**Prompt**
Wherever the string "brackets" turns up in the data, copy the whole line.

+++ Supplied data +++

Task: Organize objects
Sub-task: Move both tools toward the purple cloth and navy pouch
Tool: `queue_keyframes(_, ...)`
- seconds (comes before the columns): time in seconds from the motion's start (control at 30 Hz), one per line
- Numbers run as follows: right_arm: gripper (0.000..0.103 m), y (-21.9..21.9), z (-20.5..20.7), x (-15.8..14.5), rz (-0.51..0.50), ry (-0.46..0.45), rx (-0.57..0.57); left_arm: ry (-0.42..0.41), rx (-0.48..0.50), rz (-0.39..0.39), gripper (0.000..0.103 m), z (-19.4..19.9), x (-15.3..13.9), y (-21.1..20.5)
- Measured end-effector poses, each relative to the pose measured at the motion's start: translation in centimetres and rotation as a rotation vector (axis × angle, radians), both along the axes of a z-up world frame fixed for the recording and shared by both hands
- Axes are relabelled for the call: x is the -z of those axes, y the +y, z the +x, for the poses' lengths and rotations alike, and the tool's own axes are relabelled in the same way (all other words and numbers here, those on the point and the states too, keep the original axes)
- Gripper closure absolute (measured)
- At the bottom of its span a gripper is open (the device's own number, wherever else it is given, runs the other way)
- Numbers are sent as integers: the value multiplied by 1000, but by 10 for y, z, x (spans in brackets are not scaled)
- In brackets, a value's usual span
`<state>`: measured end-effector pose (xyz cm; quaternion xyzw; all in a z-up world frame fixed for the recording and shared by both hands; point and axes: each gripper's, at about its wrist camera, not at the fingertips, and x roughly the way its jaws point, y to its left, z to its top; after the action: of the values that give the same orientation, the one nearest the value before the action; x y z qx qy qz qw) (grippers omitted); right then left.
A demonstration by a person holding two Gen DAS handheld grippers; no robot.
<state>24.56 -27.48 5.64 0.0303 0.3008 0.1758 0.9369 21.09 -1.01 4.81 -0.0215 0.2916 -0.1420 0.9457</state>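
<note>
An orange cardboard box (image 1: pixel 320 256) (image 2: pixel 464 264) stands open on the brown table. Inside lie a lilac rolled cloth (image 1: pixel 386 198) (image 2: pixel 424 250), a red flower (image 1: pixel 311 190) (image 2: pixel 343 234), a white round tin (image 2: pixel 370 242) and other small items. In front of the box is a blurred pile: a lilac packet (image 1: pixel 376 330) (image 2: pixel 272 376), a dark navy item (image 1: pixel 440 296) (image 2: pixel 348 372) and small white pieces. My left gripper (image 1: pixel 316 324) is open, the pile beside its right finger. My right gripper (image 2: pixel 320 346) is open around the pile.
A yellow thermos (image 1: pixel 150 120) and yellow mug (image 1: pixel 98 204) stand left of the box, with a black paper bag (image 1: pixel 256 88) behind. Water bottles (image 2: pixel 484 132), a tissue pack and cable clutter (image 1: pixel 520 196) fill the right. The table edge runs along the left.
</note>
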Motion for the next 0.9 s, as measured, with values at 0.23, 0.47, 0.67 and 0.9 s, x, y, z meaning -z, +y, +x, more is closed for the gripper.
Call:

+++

**Answer space**
- Numbers are sent as integers: the value multiplied by 1000, but by 10 for y, z, x (spans in brackets are not scaled)
- In brackets, a value's usual span

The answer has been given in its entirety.